Exercise instructions:
Only one stretch of the records below should be repeated. It starts with the line containing "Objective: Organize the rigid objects" and goes on through the line containing "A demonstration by", exactly as written.
--- Data ---
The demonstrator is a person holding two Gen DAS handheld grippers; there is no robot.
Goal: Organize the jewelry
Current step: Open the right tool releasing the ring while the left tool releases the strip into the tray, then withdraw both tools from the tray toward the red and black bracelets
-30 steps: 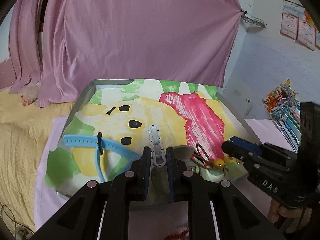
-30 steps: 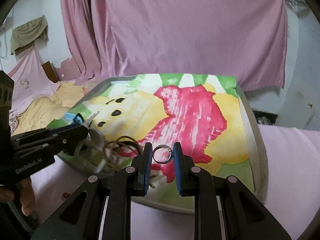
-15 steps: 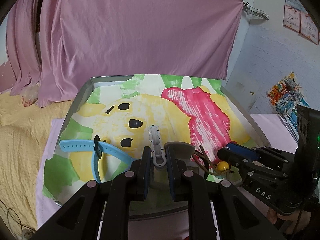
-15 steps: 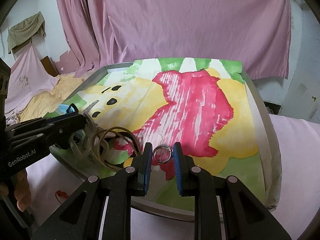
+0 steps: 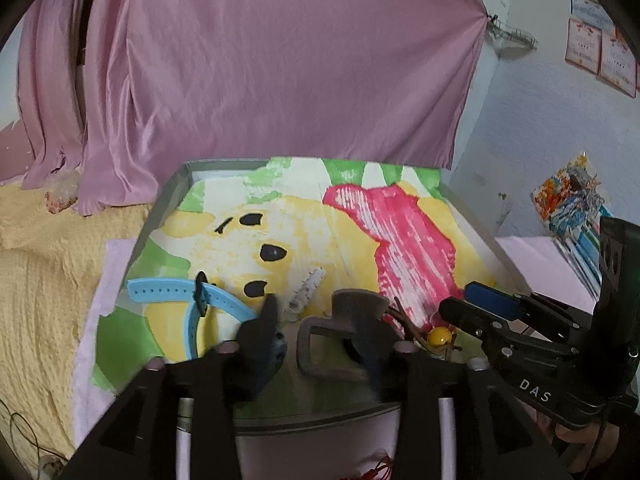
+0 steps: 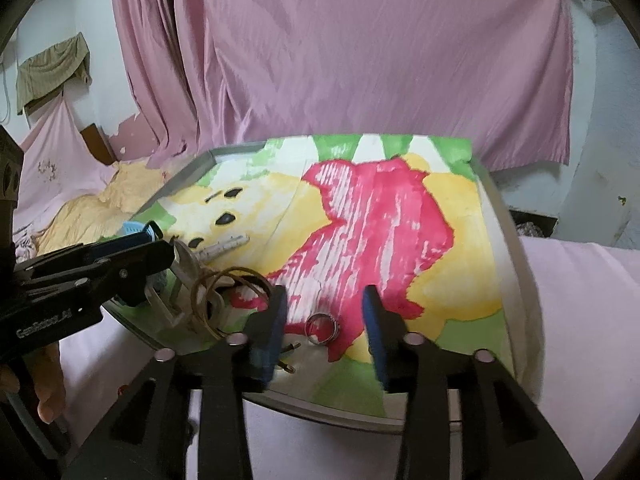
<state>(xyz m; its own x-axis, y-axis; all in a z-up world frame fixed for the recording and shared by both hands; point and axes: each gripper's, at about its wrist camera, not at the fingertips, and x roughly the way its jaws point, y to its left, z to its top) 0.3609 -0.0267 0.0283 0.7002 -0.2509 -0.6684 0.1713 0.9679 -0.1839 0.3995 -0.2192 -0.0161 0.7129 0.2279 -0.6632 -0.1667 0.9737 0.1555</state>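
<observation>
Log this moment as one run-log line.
left gripper: open, empty | right gripper: open, empty | silver ring: on tray, between right fingers | white strap: on tray

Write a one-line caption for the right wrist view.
Right tongs open over a silver ring lying on the cartoon-print tray liner; left tongs beside brown cord loops.

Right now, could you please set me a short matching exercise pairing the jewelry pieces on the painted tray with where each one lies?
Things:
1. small silver metal ring
2. light blue perforated plastic strap
3. white perforated band piece
4. round yellow bead

Places:
A. near the tray's left edge
B. under the right gripper's tip, in the left view
C. between the open right fingers
D. just beyond the open left gripper

Pairs: 1-C, 2-A, 3-D, 4-B
</observation>
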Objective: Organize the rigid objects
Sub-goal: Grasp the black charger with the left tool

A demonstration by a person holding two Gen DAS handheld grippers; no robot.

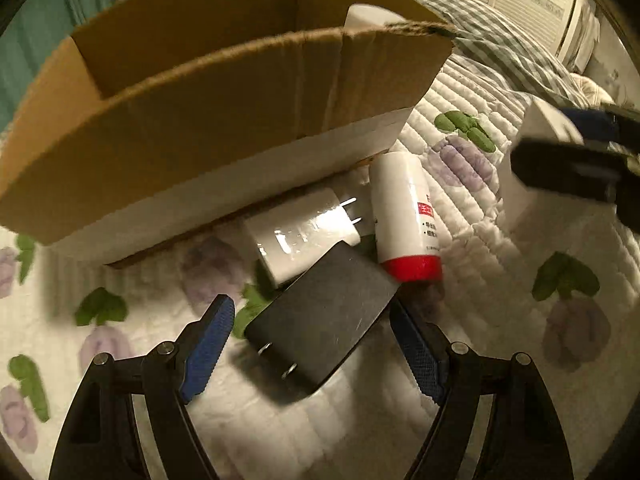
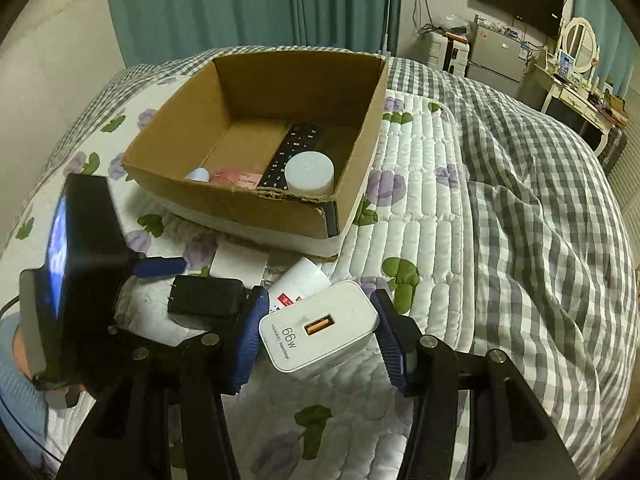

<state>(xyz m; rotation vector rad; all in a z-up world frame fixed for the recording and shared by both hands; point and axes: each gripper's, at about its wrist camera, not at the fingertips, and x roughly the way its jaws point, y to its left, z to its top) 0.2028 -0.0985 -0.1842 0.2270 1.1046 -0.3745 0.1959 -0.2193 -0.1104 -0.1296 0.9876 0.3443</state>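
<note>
The right gripper (image 2: 318, 330) is clamped on a white 66W charger (image 2: 320, 326), USB port facing the camera, held above the quilt (image 2: 420, 200) short of the box (image 2: 256, 204); the left wrist view shows that same charger (image 1: 532, 168) only as a blur at the right edge, w/ the right gripper's dark fingers (image 1: 568, 168) across it. The left gripper (image 1: 312, 344) stands open, pads (image 1: 208, 348) either side of a black charger (image 1: 324, 324) but not touching it, prongs pointing back toward the camera. Only the right view looks down into the box: a black remote (image 2: 294, 152), a white cylinder (image 2: 310, 172) in the near right corner, a pink slip (image 2: 234, 178) and a small pale-blue item (image 2: 198, 175). The left view sees just the box's near wall (image 1: 240, 120) and flap, plus the cylinder's top (image 1: 366, 16) over the rim (nothing else inside shows). Close to that wall lie a white plug (image 1: 304, 236), prongs aimed at a white bottle w/ red cap (image 1: 406, 220); the black charger's far corner overlaps the plug, and the bottle lies just beside both. In the right view these three bunch between the two grippers, the bottle (image 2: 298, 280) partly hidden behind the held charger. Right of the box the quilt is open as far as a gray checked blanket (image 2: 540, 200); the box's torn near-right corner sits nearest the held charger.
</note>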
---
Answer to this problem:
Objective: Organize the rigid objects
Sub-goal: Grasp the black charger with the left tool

A demonstration by a person holding two Gen DAS handheld grippers; no robot.

What came before is the finished answer.